PRINCE ALBERT, Sask.—A city that was forced to close its water intakes after an oil spill on the North Saskatchewan River has received a $5-million payment from Husky Energy.
The city of Prince Albert says the initial payment will help cover direct costs and indirect losses due to a pipeline leak that spilled up to 250,000 litres of oil mixed with a lighter hydrocarbon into the river near Maidstone, Sask., in July.
The city was left scrambling to find other water sources and footed the bill for two temporary water lines to serve residents.
Prince Albert said it has invoiced around $2.5 million to Husky to date and is expecting more than $2 million a month in costs to maintain the temporary water lines.
It’s not known when Prince Albert, along with the cities of North Battleford and Melfort, will be able to start taking water from the river again.
Prince Albert Mayor Greg Dionne says the $5 million is “a payment of good faith” that Husky will cover costs from the spill.
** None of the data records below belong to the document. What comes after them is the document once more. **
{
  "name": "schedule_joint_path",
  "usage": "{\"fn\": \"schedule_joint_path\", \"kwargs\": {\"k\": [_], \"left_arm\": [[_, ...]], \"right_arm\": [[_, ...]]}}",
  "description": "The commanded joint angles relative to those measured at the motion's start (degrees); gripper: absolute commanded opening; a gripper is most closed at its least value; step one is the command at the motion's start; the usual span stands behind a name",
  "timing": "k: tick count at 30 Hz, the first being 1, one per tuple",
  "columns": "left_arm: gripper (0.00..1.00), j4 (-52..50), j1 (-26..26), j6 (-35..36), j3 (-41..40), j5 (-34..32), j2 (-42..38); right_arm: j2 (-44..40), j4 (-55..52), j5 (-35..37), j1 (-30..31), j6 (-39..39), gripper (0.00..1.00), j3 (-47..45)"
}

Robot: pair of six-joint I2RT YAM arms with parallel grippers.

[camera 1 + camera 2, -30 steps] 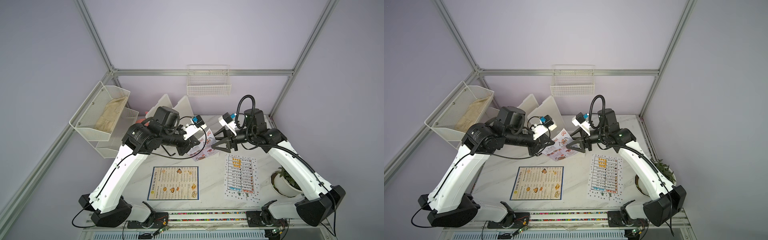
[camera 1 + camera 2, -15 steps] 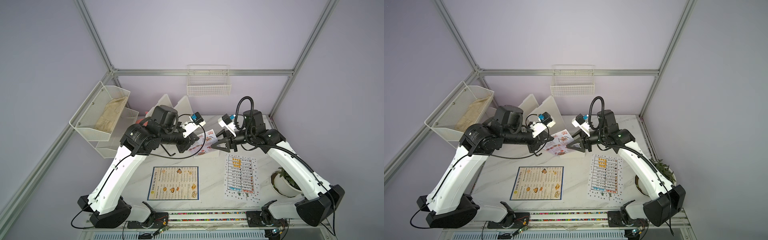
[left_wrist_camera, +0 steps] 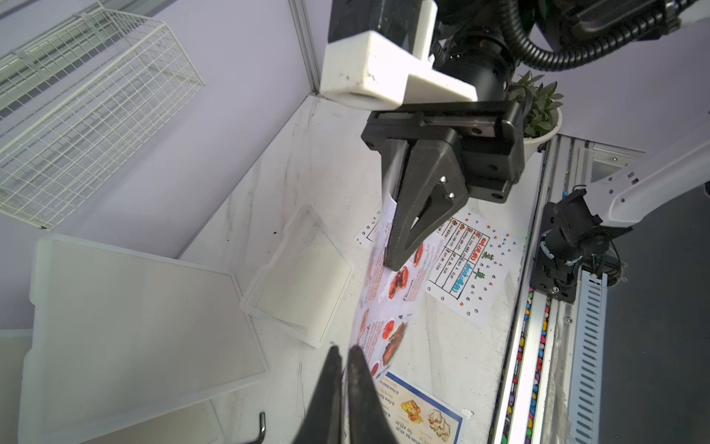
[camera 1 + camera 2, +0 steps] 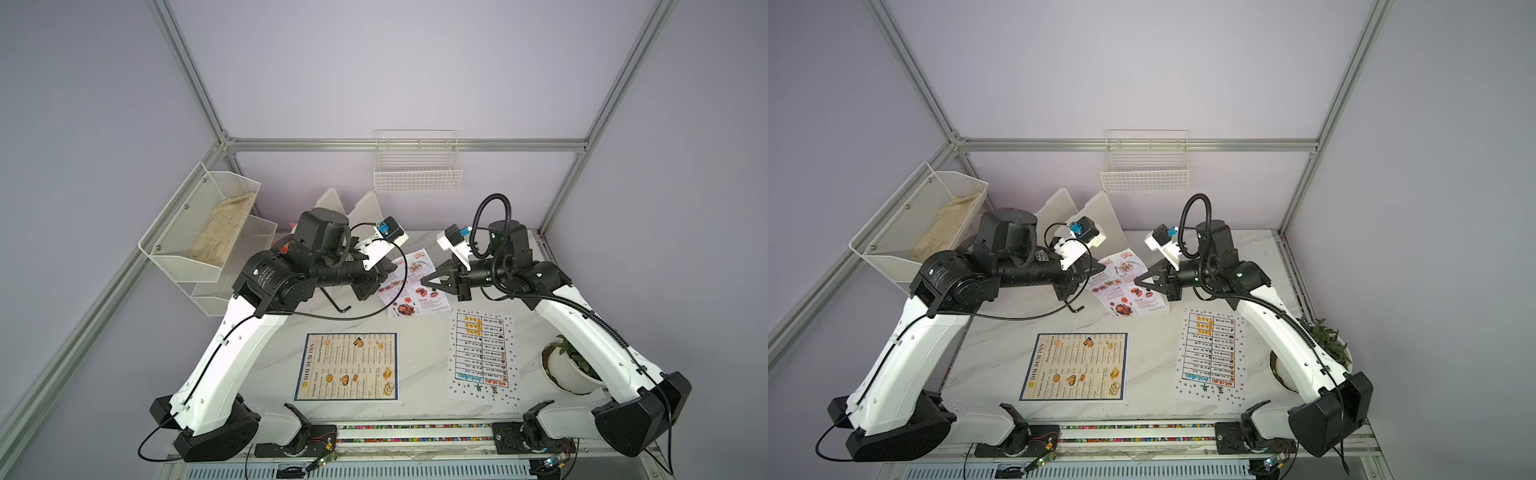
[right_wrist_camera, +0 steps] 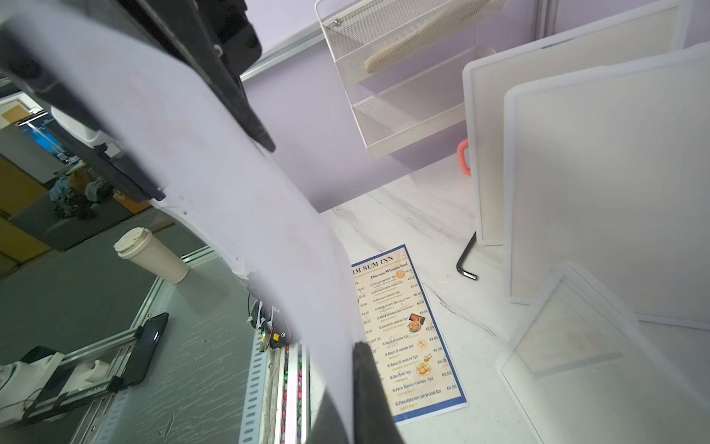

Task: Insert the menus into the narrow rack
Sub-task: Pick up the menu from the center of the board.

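**Right gripper pinches the small menu card; left gripper stands slightly open beside it**

The right gripper (image 3: 395, 263) is clamped tight on one edge of the small food-photo menu card (image 4: 415, 286), its black fingers (image 3: 420, 200) pressing the paper from both sides. The left gripper (image 3: 344, 350) faces it from across the card. Its jaws stand a narrow gap apart, and the card's opposite edge lies just beside one fingertip. Whether that fingertip touches the paper I cannot tell.

The card is raised and bowed between the two grippers, and its blank back fills much of the right wrist view (image 5: 230, 192). Whether its lower edge rests on the white marble tabletop (image 4: 424, 361) is unclear.

In both top views, the dark-bordered "DIM SUM INN" menu (image 4: 347, 368) lies flat on the tabletop nearer the arm bases. The white table sheet edged with coloured dots (image 4: 482, 357) lies flat well apart to its right. A black hex key (image 4: 338, 305) lies below the left arm, and a green plant in a white pot (image 4: 569, 365) sits by the right arm. The white wire rack (image 4: 417, 174) hangs on the back wall above both grippers.
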Motion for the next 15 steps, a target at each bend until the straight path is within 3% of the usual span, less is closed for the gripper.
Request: {"fn": "schedule_joint_path", "kwargs": {"k": [1, 3, 5, 15], "left_arm": [[0.54, 6.13, 0.57, -2.91, -2.07, -0.29, -2.51], [0.79, 10.11, 1.51, -4.43, -4.75, 2.75, -3.68], [0.94, 13.17, 2.07, -5.58, -6.9, 5.73, -4.26], [0.94, 27.45, 7.58, -12.36, -13.49, 17.16, -5.62]], "right_arm": [[-2.69, 2.9, 5.03, -0.18, 2.02, 0.0, 0.21], [-3.04, 3.65, 6.34, -0.34, 3.24, 0.0, 0.76], [-2.75, 3.51, 6.22, -0.38, 3.64, 0.0, 2.17], [-5.94, 5.7, 8.45, -0.44, 5.31, 0.0, 6.55]]}}
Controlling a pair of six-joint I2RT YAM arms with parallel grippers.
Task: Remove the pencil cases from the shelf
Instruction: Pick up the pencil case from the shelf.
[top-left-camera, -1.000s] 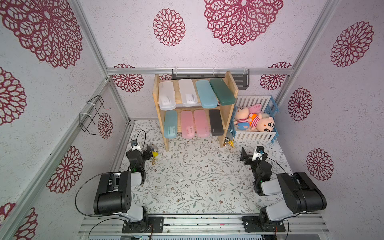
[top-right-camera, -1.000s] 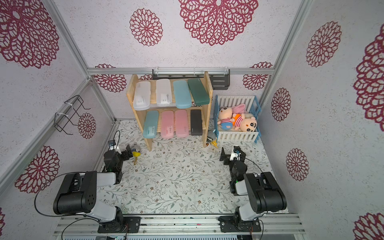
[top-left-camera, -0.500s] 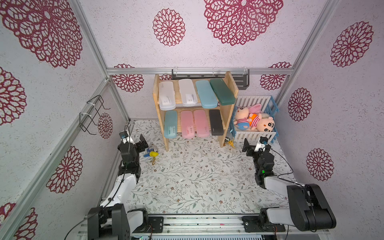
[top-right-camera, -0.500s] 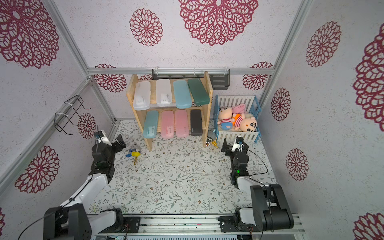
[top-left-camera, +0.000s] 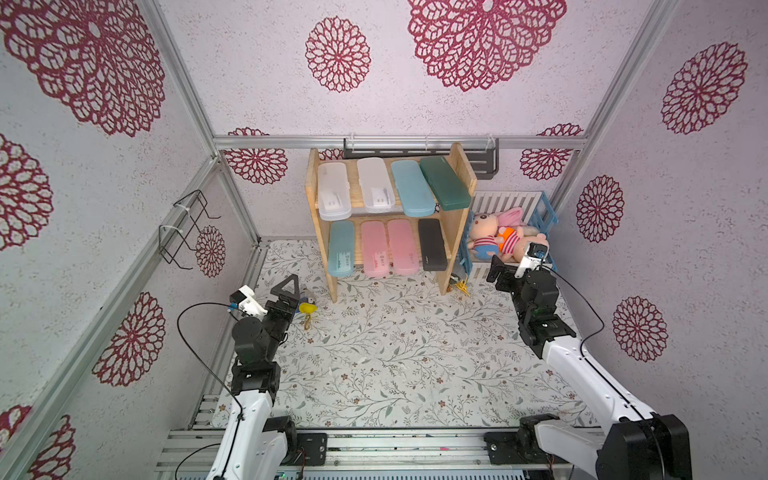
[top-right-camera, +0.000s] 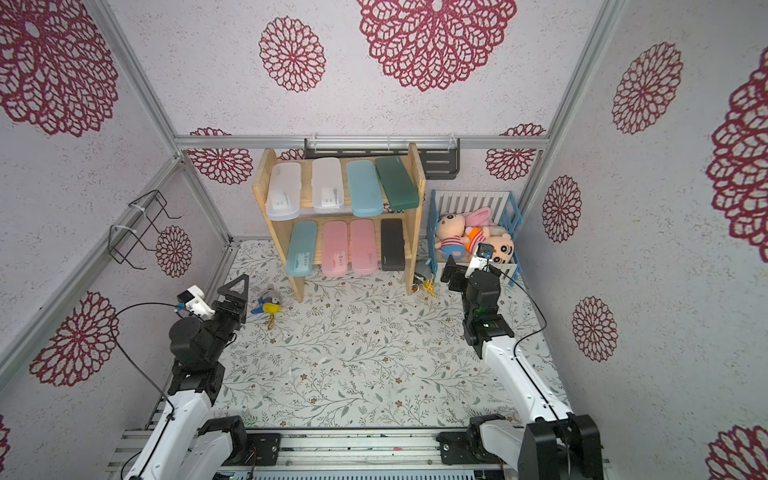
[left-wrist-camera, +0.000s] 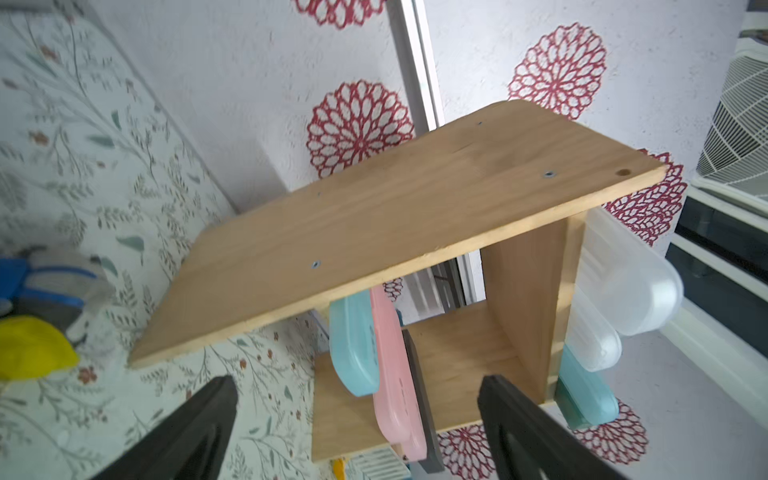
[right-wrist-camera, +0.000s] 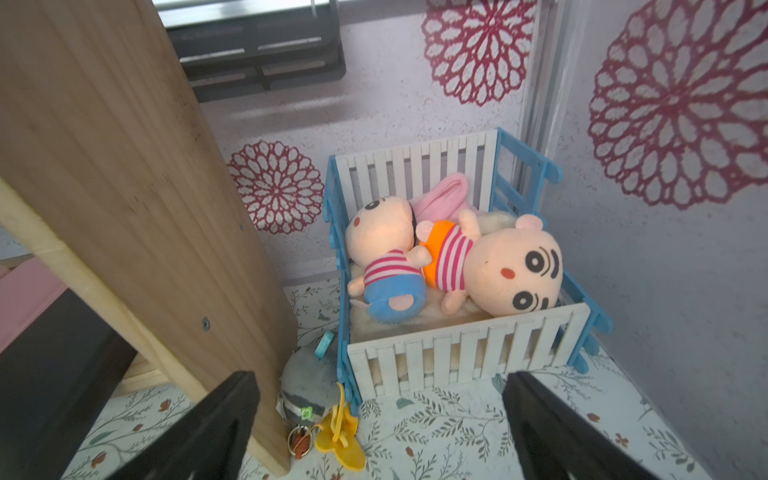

“Husky Energy had promised from the onset that they would take full responsibility for the oil spill and pay all associated costs, and this payment is a good indicator that they are delivering on that promise,” Dionne said Monday.
Meanwhile, the Saskatchewan Water Security Agency said 21 samples taken from the river Aug. 4 and 5 are promising because they meet national and provincial drinking water standards.
However, a couple of samples had levels higher than guidelines set for freshwater aquatic life.
Water agency spokesman Sam Ferris said that, based on the data, he’s “fairly optimistic” about water intakes turning back on.
“I think it will be in the weeks category and not the months,” Ferris said.
“But saying that, we do need to receive the risk assessment that’s being developed through the technical working group … as well as more sample results.”
Ferris said the findings are “generally in agreement” with those from Husky.
A report released by Husky on Aug. 3 said water tests done in the days immediately after the spill found oil levels too high for Canadian drinking water guidelines in five samples within 20 kilometres of the spill site. It also said no additional high levels were detected in any samples at any location since July 24, including the water intakes at North Battleford and Prince Albert.
Those finding were based on more than 900 water samples at over 60 locations along the river.
Despite the optimistic results, Ferris said the agency wants to know the potential long-term risk of any oil that is not cleaned up before giving the go-ahead to reopen intakes.
About 147,000 litres of oil have been recovered, but the Ministry of Environment has said it’s unlikely that all the oil can be cleaned up. Some of the material will sink to the bottom of the river. There are also questions about whether oil could be churned up again when ice starts moving in next spring’s thaw.
“It’s going to be a while before the river is really clean again in the future. It’s difficult to remove all of the oil from any sediments. It’s hard to find it in the first place,” said Ferris.